This is a simplified generalization at best. Converting bits to analog waveforms is hardly a "basic" task and it will certainly vary between the DM+ in question and the OP's soundcard. Based on my experience with the DM+ I will bet 5% of my next paycheck that the OP will hear a significant difference when the DM+ is added to the signal chain.

I would probably take your money, were this a world where we could go FTF and deal with this like professionals. I've probably run more comprehensive technical tests on a wider range of DACs and ADCs than all but a very few people, as well as having done dozens of well-controlled listening tests of them.

I've reviewed Ethan's materials and they are just fine and highly representative.
Quote:
Passing judgement on DACs as being basic devices which do not contribute to the audible sonic signature of music reproduction is very rudimentary and has no relevance to current level technology.

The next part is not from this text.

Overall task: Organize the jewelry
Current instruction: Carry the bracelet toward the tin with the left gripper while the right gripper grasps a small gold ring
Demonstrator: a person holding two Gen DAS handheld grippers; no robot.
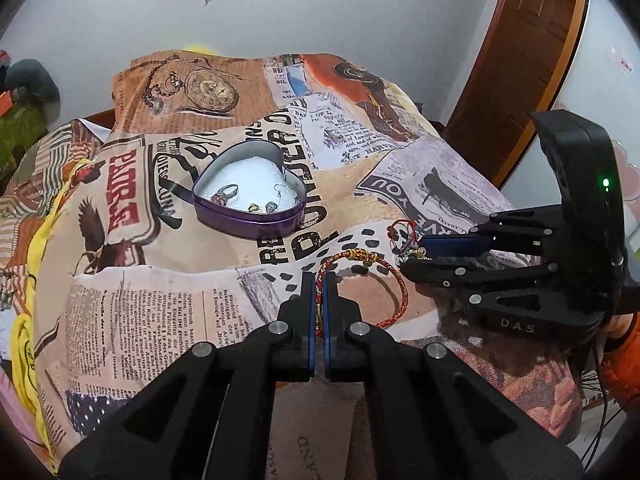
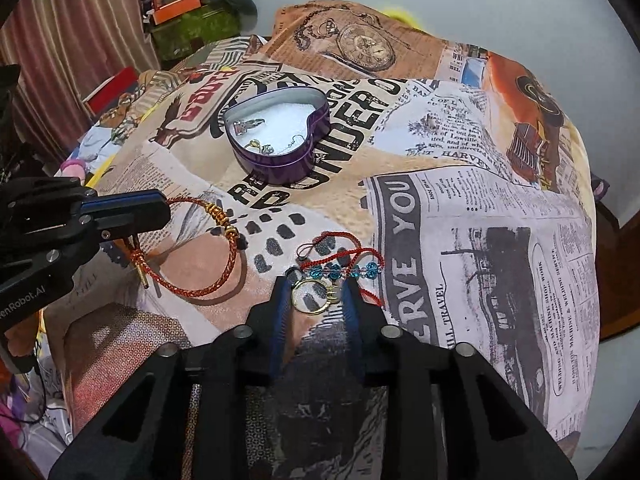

Or perhaps some are choosing to only hear the music, without listening to it.

In reality ADCs and DACs have become some of the most highly refined of all audio components. The better ones are good enough that you can use them to do bench tests of most other common audio components and find the measurable faults of those other components. The price/performance of ADCs and DACs has continued to improve and very good converters are now included as components of other kinds of chips including SOC computer chips that have published pricing on the order of $10.

It was not always so. For example at the turn of the millennium most PCs came with audio interfaces that were pretty crappy and had easy to discern audible faults.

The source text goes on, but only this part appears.